[Task description] Word for word, copy out the data below, omitting pictures.

--*--

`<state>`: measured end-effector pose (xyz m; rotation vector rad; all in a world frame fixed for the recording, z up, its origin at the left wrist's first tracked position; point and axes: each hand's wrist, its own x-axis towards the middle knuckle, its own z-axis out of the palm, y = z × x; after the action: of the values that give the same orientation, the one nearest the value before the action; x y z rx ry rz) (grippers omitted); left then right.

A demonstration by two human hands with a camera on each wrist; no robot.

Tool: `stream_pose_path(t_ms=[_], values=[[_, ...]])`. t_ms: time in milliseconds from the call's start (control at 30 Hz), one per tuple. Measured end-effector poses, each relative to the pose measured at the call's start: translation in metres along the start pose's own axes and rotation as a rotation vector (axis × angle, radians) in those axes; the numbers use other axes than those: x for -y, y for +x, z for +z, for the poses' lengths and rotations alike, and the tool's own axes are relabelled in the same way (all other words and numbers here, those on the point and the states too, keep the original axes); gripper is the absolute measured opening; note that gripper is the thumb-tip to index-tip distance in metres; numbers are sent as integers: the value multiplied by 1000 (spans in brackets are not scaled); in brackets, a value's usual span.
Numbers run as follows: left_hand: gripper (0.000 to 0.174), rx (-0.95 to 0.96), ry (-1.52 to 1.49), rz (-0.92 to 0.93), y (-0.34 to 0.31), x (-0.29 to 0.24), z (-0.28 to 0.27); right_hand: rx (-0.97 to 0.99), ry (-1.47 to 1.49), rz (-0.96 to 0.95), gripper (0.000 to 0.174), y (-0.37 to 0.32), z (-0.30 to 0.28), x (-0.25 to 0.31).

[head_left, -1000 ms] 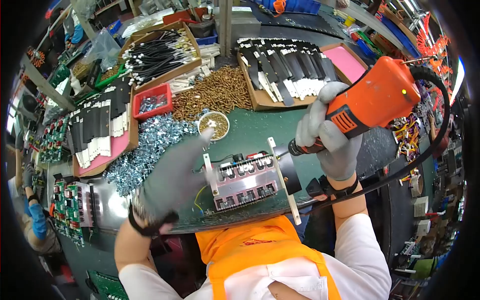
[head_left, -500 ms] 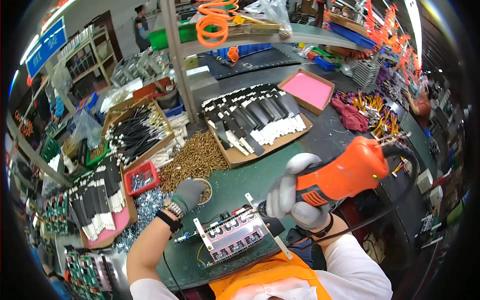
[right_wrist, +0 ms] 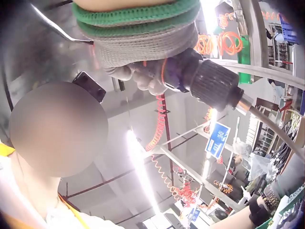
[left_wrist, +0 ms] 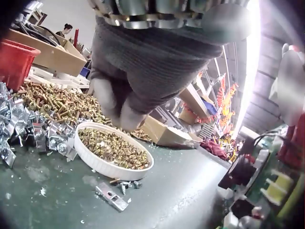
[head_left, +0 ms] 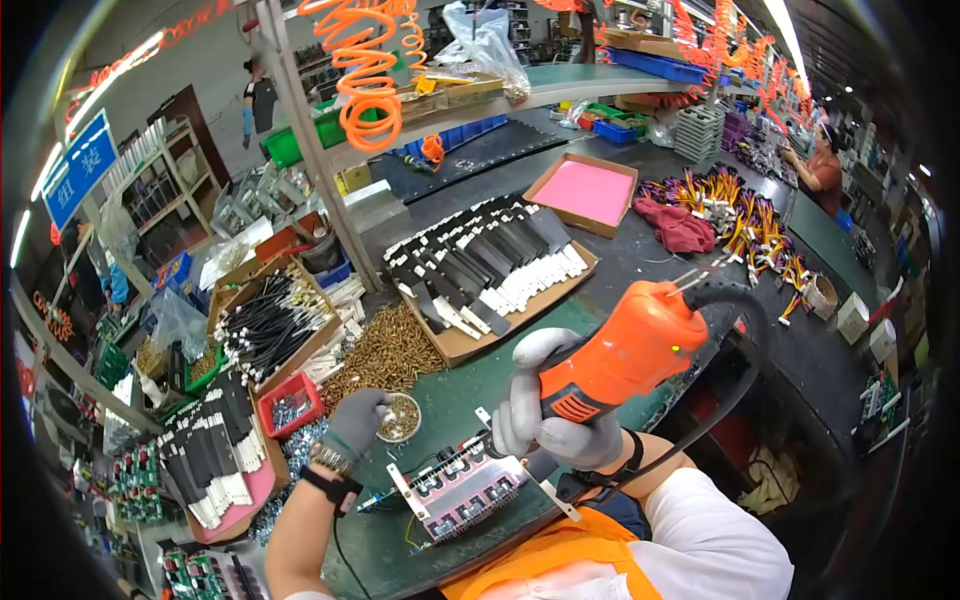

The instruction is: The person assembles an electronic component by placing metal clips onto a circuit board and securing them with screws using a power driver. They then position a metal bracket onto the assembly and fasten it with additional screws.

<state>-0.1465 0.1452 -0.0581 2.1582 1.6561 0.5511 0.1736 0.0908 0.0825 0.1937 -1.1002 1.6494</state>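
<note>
In the head view my gloved left hand [head_left: 356,425] is at a round white dish [head_left: 408,432] of small brass-coloured screws. The left wrist view has the fingers [left_wrist: 132,118] pointing down at the dish's far rim [left_wrist: 90,160]; I cannot tell whether they pinch a screw. My gloved right hand [head_left: 580,440] grips an orange electric screwdriver [head_left: 625,345] by its body, fingers wrapped round it. Its black nose [right_wrist: 214,83] and long bit show in the right wrist view. Below lies an assembly [head_left: 468,492], a metal plate with black components between two pale strips.
Brass screws [head_left: 385,345] are heaped behind the dish, beside a red bin [head_left: 290,404]. Silvery clips [left_wrist: 52,138] lie left of it. A box of black-and-white strips [head_left: 490,270] stands farther back. The screwdriver's black cable [head_left: 745,390] loops at the right; a metal post [head_left: 320,150] rises behind.
My left hand has gone from blurred above the assembly to the screw dish and stayed there. The right hand still grips the screwdriver, now lower over the assembly. The head view has tilted up.
</note>
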Motion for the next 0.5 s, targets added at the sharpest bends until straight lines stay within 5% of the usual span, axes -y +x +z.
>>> stream_pose_path(t_ms=[67,200,367,500], values=[[12,-199,-265,-63,-7,-31,-21,20,30,-134,60,4,3,-1],[10,-190,-603,-111,-41,-125,-66,107,138,-481,61,19,13,0],[10,-138,-1031,-284,-79,-163,-52,161,212,-486,60,15,25,5],[14,-228,-1152,-176,-88,-159,-29,242,201,-412,62,8,25,3]])
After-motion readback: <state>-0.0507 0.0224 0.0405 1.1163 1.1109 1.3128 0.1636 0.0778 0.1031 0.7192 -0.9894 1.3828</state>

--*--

[Written solution]
`<state>`: measured end-effector pose (xyz m; rotation vector rad; all in a world frame fixed for the recording, z up, its origin at the left wrist's first tracked position; point and axes: each hand's wrist, its own x-axis towards the middle knuckle, its own z-axis out of the palm, y = z × x; after the action: of the values that give the same orientation, the one nearest the value before the action; x y z rx ry rz) (grippers omitted); left then right.

A demonstration by two human hands with a camera on each wrist; no robot.

Tool: `stream_pose_path(t_ms=[_], values=[[_, ...]])`. t_ms: time in milliseconds from the call's start (control at 30 Hz), one per tuple. Measured end-effector poses, each relative to the pose measured at the call's start: translation in metres along the start pose's own axes and rotation as a rotation vector (axis × angle, radians) in those axes; the numbers use other axes than those: x for -y, y for +x, z for +z, for the poses' lengths and rotations alike, and the tool's own axes are relabelled in the same way (all other words and numbers here, those on the point and the states too, keep the original axes); gripper is the absolute measured opening; note that gripper is the thumb-tip to index-tip distance in metres; numbers are sent as integers: the value multiplied by 1000 (spans in brackets are not scaled); in brackets, a value's usual span.
Numbers run as follows: left_hand: gripper (0.000 to 0.174), rx (-0.95 to 0.96), ry (-1.52 to 1.49), rz (-0.92 to 0.93), y (-0.34 to 0.31), x (-0.29 to 0.24), z (-0.28 to 0.27); right_hand: rx (-0.97 to 0.99), ry (-1.47 to 1.49), rz (-0.96 to 0.95), gripper (0.000 to 0.174), y (-0.37 to 0.32), z (-0.30 to 0.28), x (-0.25 to 0.31).

[head_left, -1000 ms] 
[head_left, -500 ms] 
[right_wrist, +0 ms] 
[left_wrist, +0 ms] 
[head_left, +0 ms] 

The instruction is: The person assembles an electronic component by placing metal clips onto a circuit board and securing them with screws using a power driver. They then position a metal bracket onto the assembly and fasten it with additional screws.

<state>-0.1465 0.1452 -0.0581 2.1582 1.6561 0.5511 0.1736 0.0908 0.0825 0.1937 -1.1002 1.6494</state>
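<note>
In the head view my gloved left hand [head_left: 356,425] is at a round white dish [head_left: 408,432] of small brass-coloured screws. The left wrist view has the fingers [left_wrist: 132,118] pointing down at the dish's far rim [left_wrist: 90,160]; I cannot tell whether they pinch a screw. My gloved right hand [head_left: 580,440] grips an orange electric screwdriver [head_left: 625,345] by its body, fingers wrapped round it. Its black nose [right_wrist: 214,83] and long bit show in the right wrist view. Below lies an assembly [head_left: 468,492], a metal plate with black components between two pale strips.
Brass screws [head_left: 385,345] are heaped behind the dish, beside a red bin [head_left: 290,404]. Silvery clips [left_wrist: 52,138] lie left of it. A box of black-and-white strips [head_left: 490,270] stands farther back. The screwdriver's black cable [head_left: 745,390] loops at the right; a metal post [head_left: 320,150] rises behind.
My left hand has gone from blurred above the assembly to the screw dish and stayed there. The right hand still grips the screwdriver, now lower over the assembly. The head view has tilted up.
</note>
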Motion for the next 0.5 s, targets added at the sharpest bends until straight lines stay within 5% of the usual span, axes -y +x +z.
>>> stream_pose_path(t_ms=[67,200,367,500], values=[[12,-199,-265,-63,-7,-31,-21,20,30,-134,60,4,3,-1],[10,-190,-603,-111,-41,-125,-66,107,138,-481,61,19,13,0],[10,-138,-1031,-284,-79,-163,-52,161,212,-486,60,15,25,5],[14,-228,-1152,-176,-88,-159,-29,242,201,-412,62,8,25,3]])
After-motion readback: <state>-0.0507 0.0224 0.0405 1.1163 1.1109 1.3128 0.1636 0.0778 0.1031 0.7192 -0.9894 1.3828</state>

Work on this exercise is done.